Work order
Of all the lines in the material, count those containing the string "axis" and write only the resulting number.

Raw data
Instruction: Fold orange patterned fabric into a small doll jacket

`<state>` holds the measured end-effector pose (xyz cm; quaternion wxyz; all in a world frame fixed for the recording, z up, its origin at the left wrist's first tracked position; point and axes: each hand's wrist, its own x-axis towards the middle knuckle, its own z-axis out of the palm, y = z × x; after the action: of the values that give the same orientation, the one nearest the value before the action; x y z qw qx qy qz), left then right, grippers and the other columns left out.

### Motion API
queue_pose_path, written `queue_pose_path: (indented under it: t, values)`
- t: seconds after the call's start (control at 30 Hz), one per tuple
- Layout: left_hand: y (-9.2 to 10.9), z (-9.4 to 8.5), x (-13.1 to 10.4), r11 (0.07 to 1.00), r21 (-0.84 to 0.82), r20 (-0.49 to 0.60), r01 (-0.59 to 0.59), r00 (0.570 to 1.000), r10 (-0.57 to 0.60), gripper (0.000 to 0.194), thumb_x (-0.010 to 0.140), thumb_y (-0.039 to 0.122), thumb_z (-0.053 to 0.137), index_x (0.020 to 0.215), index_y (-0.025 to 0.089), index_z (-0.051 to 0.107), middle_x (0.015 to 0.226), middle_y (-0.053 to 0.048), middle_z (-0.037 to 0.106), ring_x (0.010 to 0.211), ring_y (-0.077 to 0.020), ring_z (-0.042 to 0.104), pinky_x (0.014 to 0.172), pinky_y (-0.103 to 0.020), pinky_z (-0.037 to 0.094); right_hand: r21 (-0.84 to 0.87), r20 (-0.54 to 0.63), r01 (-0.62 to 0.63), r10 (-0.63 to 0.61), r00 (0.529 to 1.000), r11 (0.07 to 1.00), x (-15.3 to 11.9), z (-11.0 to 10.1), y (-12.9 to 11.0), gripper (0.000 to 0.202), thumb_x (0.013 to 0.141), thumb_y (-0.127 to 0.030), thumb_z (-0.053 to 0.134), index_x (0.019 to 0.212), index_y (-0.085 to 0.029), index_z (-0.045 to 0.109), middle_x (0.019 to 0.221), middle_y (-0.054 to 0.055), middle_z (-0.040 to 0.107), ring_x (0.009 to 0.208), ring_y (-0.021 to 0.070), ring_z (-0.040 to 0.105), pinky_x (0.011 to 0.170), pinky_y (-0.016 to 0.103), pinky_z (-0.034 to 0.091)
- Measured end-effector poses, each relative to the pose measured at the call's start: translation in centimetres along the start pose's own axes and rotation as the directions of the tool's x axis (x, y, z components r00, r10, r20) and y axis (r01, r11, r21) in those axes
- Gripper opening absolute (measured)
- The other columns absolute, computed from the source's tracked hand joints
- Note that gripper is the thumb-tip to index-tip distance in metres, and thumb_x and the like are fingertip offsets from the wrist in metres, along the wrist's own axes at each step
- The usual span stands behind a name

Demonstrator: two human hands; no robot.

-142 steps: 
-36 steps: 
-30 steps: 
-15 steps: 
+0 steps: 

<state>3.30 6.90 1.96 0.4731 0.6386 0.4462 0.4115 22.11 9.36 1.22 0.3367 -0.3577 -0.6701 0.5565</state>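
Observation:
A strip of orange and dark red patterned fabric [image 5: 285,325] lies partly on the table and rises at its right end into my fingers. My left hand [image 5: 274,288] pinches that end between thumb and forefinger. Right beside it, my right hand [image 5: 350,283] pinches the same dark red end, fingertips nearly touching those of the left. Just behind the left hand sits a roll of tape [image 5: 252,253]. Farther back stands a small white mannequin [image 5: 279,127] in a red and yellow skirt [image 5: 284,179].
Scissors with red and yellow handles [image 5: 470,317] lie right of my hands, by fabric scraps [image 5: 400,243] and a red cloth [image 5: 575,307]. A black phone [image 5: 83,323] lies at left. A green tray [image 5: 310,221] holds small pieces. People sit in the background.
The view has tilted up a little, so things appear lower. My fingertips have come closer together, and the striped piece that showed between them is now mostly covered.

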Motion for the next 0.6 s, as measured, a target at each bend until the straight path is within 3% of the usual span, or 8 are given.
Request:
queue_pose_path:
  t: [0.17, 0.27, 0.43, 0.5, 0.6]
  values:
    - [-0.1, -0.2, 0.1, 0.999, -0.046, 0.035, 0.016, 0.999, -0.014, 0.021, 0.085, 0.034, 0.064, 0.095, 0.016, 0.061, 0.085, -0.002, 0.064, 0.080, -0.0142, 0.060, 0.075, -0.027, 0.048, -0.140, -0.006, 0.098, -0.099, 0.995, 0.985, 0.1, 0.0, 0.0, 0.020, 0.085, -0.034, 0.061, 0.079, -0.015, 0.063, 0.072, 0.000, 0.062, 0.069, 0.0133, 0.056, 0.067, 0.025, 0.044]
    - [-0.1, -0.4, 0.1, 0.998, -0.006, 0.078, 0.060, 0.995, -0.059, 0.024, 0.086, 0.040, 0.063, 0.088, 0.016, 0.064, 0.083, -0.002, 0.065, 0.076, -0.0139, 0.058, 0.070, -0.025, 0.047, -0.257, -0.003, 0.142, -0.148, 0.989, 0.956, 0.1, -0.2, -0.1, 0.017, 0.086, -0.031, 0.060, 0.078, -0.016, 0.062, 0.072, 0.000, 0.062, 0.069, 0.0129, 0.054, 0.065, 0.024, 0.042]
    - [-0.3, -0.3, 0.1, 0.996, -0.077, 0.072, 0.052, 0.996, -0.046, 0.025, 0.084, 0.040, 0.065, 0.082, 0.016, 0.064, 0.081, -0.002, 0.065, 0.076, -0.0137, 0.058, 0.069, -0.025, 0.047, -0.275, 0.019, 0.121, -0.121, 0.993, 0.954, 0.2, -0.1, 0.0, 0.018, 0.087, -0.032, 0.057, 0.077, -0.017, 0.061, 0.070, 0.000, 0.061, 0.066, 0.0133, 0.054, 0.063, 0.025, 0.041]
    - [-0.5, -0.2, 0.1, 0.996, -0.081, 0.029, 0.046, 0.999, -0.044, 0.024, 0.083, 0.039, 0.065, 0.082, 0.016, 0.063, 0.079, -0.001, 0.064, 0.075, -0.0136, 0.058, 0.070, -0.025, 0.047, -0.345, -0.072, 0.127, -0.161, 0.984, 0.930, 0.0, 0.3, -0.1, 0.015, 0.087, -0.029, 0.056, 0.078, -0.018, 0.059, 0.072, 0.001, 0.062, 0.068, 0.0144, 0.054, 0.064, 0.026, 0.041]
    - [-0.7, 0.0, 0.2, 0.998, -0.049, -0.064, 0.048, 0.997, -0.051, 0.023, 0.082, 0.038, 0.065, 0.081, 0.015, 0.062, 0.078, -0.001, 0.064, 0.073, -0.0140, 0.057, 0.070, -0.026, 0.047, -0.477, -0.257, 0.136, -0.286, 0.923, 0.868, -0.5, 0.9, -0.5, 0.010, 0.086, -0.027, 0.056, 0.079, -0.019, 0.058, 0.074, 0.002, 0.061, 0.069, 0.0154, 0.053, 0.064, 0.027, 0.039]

Answer section
2